— Exercise —
Could you report every line of the listing below that holds the word "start"?

━━ Given information

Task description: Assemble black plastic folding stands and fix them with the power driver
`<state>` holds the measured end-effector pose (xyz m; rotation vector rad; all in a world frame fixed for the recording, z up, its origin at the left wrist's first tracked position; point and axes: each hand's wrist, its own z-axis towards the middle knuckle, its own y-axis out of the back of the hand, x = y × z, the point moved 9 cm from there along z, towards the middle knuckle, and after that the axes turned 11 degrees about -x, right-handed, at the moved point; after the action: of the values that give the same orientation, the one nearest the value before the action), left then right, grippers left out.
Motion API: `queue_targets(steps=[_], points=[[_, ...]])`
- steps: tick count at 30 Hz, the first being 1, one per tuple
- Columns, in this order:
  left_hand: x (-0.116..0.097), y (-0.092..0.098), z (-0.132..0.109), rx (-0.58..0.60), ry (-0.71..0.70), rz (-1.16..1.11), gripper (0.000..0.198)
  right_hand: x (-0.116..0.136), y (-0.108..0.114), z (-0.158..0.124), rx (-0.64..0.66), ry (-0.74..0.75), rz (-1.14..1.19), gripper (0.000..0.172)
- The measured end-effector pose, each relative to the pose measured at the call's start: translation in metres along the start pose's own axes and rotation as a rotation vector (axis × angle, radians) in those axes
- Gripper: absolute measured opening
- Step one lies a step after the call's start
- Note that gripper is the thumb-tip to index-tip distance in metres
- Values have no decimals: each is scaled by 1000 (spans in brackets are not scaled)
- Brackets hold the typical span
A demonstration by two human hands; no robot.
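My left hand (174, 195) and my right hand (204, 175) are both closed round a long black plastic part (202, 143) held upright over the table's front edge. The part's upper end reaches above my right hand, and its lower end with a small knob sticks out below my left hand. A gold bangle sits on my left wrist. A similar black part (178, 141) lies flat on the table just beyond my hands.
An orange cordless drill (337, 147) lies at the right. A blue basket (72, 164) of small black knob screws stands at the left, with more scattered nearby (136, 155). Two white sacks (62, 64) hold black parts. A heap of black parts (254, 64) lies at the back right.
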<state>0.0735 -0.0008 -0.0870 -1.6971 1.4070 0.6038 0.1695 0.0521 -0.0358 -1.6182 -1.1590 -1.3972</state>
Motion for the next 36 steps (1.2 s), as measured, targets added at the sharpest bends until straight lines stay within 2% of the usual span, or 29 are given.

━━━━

— Answer below —
- The measured end-effector pose, each relative to the pose measured at the call's start: translation in metres along the start pose's own axes and rotation as a rotation vector (axis × angle, radians) in those axes
- Step one lies a step after the call's start

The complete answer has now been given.